Not only has Giambi survived, but he’s become a leader. Despite hitting just .186 with 8 homers and 29 RBI this year Giambi has earned the respect and admiration of his manager and teammates. Indians manager Terry Francona recently said, “I’ve never been around somebody who has the presence he has. I’ve gone to him more times than is fair, just asking his advice or for help with something, and he’s always there. He’s just tremendous.”
You can see this relationship in action when watching a game. Francona and Giambi, often leaning on the railing together, deep in conversation. Giambi is obviously interested in managing at some point. In fact, he interviewed for the Rockies position prior to this season. This “on the job training” he is receiving from Francano should help tremendously when that time finally comes. Giambi’s experience (aka troubled past) could prove to be a hidden benefit. During Spring Training he stated, “I’ve been to the top of the mountain and down to the gutter in this game,” a dichotomy that should help him relate to a wide audience of player types and personalities.

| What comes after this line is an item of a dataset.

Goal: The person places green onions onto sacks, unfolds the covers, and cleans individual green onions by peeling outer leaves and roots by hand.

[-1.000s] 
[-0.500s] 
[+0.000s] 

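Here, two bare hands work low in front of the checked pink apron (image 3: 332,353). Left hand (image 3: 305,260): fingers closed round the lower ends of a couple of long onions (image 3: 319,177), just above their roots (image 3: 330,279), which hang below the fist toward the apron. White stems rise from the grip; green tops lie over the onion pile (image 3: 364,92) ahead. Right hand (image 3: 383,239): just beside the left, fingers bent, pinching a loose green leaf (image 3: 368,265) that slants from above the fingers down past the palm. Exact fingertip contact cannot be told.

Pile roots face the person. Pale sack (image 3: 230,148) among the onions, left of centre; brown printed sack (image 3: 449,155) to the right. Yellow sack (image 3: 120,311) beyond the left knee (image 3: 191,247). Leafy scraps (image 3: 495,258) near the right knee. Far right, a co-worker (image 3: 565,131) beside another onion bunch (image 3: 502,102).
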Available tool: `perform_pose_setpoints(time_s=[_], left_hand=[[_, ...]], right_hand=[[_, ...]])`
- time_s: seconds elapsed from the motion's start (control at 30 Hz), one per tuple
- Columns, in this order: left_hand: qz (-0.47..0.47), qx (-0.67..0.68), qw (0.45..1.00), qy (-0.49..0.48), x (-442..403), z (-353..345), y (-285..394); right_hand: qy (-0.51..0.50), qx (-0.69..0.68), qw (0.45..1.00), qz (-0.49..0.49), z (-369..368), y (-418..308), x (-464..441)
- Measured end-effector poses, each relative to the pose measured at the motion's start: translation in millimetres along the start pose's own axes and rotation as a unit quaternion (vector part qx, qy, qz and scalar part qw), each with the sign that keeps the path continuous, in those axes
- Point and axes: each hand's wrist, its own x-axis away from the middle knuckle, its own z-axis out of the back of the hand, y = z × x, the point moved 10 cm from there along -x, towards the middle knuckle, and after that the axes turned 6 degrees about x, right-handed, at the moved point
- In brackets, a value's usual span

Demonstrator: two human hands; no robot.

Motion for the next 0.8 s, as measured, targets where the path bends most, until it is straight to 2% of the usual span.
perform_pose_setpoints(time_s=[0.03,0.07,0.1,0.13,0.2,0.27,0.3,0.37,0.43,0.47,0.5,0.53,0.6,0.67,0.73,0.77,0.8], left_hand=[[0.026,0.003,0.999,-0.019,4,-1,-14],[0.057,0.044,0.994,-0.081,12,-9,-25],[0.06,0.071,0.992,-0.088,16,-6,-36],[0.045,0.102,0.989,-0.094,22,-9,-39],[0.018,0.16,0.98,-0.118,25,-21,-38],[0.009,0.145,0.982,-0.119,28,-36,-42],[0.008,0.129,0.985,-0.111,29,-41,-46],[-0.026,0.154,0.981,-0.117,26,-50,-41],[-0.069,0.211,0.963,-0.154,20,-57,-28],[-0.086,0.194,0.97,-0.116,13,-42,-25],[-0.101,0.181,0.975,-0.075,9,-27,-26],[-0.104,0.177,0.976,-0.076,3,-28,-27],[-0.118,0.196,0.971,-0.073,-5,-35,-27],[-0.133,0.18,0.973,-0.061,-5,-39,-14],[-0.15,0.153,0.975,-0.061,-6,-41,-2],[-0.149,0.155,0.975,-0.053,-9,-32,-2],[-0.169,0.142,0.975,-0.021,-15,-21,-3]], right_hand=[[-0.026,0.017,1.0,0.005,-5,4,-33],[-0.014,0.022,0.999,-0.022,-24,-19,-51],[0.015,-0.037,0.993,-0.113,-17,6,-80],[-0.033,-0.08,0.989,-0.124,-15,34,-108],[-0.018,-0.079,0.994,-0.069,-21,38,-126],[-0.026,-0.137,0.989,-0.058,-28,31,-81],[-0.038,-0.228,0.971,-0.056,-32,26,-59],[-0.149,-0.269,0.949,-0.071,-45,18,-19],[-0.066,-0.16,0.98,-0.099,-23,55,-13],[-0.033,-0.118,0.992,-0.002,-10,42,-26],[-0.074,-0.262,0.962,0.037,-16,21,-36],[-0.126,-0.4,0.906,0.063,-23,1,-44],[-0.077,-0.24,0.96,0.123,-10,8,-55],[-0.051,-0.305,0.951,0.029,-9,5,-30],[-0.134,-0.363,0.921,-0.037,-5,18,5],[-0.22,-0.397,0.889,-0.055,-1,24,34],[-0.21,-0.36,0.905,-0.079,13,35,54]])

Regardless of how the rest of this season players out, Giambi has been a valued member of the clubhouse. He should be proud of his 2,000th hit for it represents his courage in not walking away from the game when times got tough (pride in his MVP is another story). Hopefully lessons from his experience rub off on younger teammates, preventing them from repeating his mistakes. And hopefully, for Giambi, he eventually gets a crack at managing when he hangs up his cleats. Any organization should see his skills and background as an asset. If they have doubts, they can just call Terry Francona.